I sindacati raccolgono molte segnalazioni e assistono molte persone, ma le denunce scarseggiano perché i lavoratori hanno paura. Spesso gli indiani si rivolgono ai capi della comunità. Saman Singh, il figlio di Gurmukh, nel suo negozio di generi alimentari raccoglie molte segnalazioni dai suoi connazionali. Dice di aver appena ricevuto una telefonata in cui gli hanno raccontato che un lavoratore ha avuto uno sbalzo di pressione, forse un’ischemia o un ictus, e «il padrone lo ha messo fuori senza avvisare neppure la moglie, che lavora nella stessa azienda».

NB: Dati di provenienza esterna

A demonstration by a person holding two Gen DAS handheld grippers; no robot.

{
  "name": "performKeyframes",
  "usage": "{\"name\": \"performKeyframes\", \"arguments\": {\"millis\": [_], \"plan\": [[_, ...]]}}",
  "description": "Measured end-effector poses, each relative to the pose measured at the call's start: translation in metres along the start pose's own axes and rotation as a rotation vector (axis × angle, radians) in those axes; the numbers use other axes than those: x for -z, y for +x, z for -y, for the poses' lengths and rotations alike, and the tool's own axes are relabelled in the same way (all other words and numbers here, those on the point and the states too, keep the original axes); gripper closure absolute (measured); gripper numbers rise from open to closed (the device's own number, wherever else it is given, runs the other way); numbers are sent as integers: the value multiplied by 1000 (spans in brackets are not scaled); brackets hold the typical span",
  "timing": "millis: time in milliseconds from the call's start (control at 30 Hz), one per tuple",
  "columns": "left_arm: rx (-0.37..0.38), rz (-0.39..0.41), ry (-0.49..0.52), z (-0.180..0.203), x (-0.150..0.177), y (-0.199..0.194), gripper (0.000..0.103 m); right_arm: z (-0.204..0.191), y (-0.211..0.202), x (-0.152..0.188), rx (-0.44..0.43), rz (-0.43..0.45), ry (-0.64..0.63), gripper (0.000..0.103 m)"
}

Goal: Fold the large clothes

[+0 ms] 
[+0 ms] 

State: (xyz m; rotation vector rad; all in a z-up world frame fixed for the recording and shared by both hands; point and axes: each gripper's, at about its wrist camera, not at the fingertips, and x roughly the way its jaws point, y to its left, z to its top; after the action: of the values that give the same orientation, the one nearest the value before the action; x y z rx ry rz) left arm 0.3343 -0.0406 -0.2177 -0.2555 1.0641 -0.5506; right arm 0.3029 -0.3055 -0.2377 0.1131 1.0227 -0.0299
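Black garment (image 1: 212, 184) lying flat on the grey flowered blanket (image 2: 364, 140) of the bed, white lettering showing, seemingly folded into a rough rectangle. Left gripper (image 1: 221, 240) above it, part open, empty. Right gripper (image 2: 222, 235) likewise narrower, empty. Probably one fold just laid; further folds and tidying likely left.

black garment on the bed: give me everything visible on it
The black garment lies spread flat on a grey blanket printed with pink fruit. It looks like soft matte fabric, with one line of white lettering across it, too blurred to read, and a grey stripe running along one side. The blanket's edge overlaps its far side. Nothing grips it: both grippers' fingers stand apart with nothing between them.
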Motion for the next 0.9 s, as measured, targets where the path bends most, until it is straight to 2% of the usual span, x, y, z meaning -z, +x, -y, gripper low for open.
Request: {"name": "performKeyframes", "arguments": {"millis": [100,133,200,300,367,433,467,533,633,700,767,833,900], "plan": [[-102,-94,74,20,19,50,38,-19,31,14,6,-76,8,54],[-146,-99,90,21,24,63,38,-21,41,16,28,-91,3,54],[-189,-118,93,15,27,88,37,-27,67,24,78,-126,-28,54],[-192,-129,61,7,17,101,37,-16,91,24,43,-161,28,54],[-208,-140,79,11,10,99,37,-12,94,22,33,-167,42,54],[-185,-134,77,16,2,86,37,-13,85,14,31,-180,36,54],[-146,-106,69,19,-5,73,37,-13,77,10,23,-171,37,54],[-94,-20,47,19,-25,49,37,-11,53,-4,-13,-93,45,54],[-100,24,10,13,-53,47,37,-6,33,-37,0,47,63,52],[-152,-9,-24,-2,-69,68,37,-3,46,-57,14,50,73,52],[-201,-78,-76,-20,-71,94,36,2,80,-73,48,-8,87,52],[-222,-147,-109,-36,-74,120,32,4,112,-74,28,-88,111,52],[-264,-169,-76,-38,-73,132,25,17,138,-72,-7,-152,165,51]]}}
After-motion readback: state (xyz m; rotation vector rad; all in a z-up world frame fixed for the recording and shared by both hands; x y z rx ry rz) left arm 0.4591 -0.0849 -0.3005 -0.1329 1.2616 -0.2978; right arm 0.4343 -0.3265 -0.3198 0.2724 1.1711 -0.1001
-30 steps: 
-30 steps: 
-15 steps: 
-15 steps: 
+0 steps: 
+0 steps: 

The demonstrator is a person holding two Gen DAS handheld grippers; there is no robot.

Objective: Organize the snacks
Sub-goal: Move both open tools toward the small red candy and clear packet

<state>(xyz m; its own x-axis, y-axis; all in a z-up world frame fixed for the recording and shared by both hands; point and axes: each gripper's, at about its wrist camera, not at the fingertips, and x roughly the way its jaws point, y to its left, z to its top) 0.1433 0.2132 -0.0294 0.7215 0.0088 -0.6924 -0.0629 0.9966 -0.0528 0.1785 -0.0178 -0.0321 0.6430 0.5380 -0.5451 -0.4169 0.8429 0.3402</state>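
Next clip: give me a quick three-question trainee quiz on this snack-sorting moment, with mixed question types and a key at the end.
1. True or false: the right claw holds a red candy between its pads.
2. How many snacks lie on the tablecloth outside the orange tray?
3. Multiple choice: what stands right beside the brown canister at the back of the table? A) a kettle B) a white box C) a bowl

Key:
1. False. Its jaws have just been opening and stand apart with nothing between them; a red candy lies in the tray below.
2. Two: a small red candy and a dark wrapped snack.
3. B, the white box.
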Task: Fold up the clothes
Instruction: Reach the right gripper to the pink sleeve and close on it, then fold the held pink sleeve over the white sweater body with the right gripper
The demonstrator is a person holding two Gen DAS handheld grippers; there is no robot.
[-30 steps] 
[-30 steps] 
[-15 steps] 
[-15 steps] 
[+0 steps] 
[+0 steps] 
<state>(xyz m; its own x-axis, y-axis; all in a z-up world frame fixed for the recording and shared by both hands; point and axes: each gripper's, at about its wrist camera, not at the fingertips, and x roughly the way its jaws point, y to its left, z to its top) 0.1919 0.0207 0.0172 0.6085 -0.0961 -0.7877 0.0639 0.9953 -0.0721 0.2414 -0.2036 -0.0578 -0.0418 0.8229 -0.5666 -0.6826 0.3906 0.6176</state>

In sei mesi, quelli che sono passati dalla morte di Satnam Singh, un solo bracciante ha denunciato il datore di lavoro perché non gli versava la cifra pattuita. La questura di Latina per questo gli ha concesso un permesso di lavoro speciale, come anche ai quattro testimoni oculari della morte di Satnam, tra cui la sua compagna Soni, che hanno raccontato ai magistrati cos’era accaduto. Neppure quest’incentivo però è stato sufficiente a far aumentare le denunce.
«Gli indiani spesso hanno paura perfino di essere visti se vanno nella sede di un sindacato o alla questura e di essere giudicati male dalla loro stessa comunità», spiega il sociologo Marco Omizzolo, che da anni lavora sulla comunità sikh dell’Agro Pontino. Secondo i sindacati, a disincentivare le denunce è anche il fatto che spesso non hanno alcun esito o si protraggono in indagini che durano anni. Per esemplificare, alla FLAI (Federazione lavoratori dell’agro-alimentare) CGIL dicono di aver consegnato alla procura di Latina un video in cui due giovani lavoratori indiani mostrano le vessazioni del datore di lavoro, che li costringe a lavorare per 12 ore di fila e poi li chiude con un lucchetto nell’alloggio in cui riposano. Sostengono che dopo la denuncia tutto è continuato come prima.